Di Francesco: “Hojlund è un Lukaku più giovane e pure più potente quando attacca la profondità”
In conferenza: "Il Napoli è una squadra forte che sta innanzitutto ritrovando diversi giocatori importanti, non solo quindi quelli che scenderanno in campo dall'inizio ma anche chi sarà a disposizione. Antonio Conte avrà ottime risorse pure durante la gara"

Db Venezia 16/03/2025 - campionato di calcio serie A / Venezia-Napoli / foto Daniele Buffa/Image Sport nella foto: Esebio Di Francesco
L’allenatore del Lecce, Eusebio Di Francesco ha parlato in conferenza stampa alla vigilia del match contro il Napoli.
Ecco le dichiarazioni del tecnico riportate dai colleghi di Teleramanews:
“Veniamo da una vittoria importante contro la Cremonese e dobbiamo cavalcare questa scia di entusiasmo dopo questo successo prezioso. Abbiamo fatto un’ottima gara e ne siamo consapevoli: è stata dura ma alla fine l’abbiamo portata a casa con merito.
Il Napoli è una squadra forte che sta innanzitutto ritrovando diversi giocatori importanti, non solo quindi quelli che scenderanno in campo dall’inizio ma anche chi sarà a disposizione.

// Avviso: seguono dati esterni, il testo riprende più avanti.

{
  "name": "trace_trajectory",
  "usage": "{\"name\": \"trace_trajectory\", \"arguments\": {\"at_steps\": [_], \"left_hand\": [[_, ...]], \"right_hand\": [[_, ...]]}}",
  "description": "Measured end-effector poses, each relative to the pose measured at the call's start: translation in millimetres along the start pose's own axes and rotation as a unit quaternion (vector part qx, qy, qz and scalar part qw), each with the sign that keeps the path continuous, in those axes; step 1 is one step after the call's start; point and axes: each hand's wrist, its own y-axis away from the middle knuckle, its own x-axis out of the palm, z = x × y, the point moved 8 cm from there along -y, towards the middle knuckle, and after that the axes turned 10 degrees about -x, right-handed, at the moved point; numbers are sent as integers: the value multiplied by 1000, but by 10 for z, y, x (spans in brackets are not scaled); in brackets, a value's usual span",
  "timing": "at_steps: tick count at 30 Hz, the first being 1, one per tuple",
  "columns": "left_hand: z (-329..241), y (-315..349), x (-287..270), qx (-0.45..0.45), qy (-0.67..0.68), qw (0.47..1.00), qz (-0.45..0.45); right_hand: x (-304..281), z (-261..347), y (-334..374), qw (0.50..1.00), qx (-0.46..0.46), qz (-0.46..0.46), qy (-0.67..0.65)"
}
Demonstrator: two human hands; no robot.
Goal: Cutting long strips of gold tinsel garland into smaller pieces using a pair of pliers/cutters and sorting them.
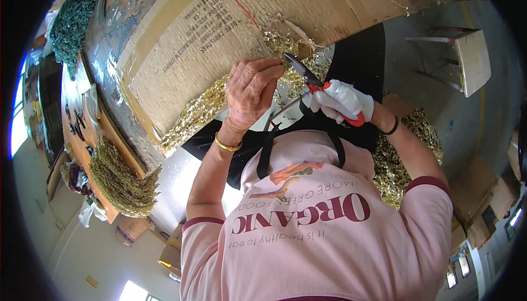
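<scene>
My bare left hand [252, 88], with a gold bangle at its wrist, is raised over the gold tinsel garland [200, 109]. Its thumb and fingers are pinched together; whatever lies between them is too small to make out. In a white glove, my right hand [343, 102] grips the red handles of a pair of scissors [302, 70]. The dark blades point up and left, their tip close beside my left fingertips. More gold tinsel [291, 43] lies loose just beyond the blades, and some reaches down over the black apron [357, 59] on my lap.
A flattened cardboard sheet [181, 54] covers the worktable. Gold tinsel bundles lie at left [121, 180] and by my right side [411, 152]. A green tinsel heap [77, 23] is at far left, near dark-handled tools [78, 122]. A stool [471, 62] stands at right.
</scene>
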Motion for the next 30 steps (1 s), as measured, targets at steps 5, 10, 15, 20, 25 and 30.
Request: {"name": "trace_trajectory", "arguments": {"at_steps": [5,10,15,20,25,30], "left_hand": [[-10,-6,15,6,-32,999,-9],[-41,-39,27,-20,-41,999,21],[11,-40,42,-25,-49,998,18],[71,-78,30,-77,-18,996,38],[271,-10,-53,-200,85,976,28],[539,22,-113,-338,362,869,-7]], "right_hand": [[1,42,22,999,1,-14,34],[10,1,42,1000,2,-2,-1],[42,16,64,1000,-13,7,-6],[39,55,138,999,-4,-21,24],[121,30,149,999,-51,2,-15],[305,39,79,993,-86,20,-81]]}}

Antonio Conte avrà ottime risorse pure durante la gara.
Per di più non stanno facendo coppe, è impegnata solo sul fronte come noi e cercheremo di controbattere colpo su colpo. Non dovremmo essere remissivi anzi: servirà coraggio per provare a fargli male”.
Su chi invece non è al top per Napoli-Lecce:
“Gandelman sta un po’ gestendo questa situazione particolare del suo problema al ginocchio, ma credo che alla fine sarà disponibile. Poi ovviamente sceglierà io sulle scelte finali, specialmente in mezzo al campo dove abbiamo bisogno di gente al top pronti a macinare chilometri e contrastare le caratteristiche del Napoli a centrocampo. Per il resto ho già le idee abbastanza chiare, valuterà altre situazioni come quella di Gallo”.
Ancora sul Napoli:
“Hanno cambiato un po’ pelle durante questa stagione nel modo di giocare e nella struttura tattica e sono molto bravi a muoversi, ad allungare la linea difensiva. Poi hanno un giocatore che, dal mio punto di vista, è un po’ un Lukaku più giovane, pure più potente quando attacca la profondità, ed è Hojlund, che fa la differenza da questo punto di vista.
Ha grandissima capacità sia ad allungare la squadra ma anche a venire incontro e farla giocare. È un attaccante completo, per questo motivo dovremmo cercare di arginarlo il più possibile per poter togliere tante fonti di gioco specialmente nella costruzione iniziale”.
Sulle motivazioni per il match di Fuorigrotta:
“Devono venire da sole: come si fa a non essere motivati quando si va a giocare al San Paolo davanti a 60-70 mila spettatori. E inoltre sappiamo che la nostra gente che ci segue sempre e costantemente, avendo un pubblico così caloroso. Le motivazioni le dobbiamo trovare sempre dentro di noi, è ovvio che poi ci sono dei momenti in cui va fatto qualcosa in più. Il Napoli è una squadra che cerca di essere aggressiva, che spesso viene anche uomo su uomo e può concedere qualche spazio: starà a noi provare ad approfittare di queste situazioni”.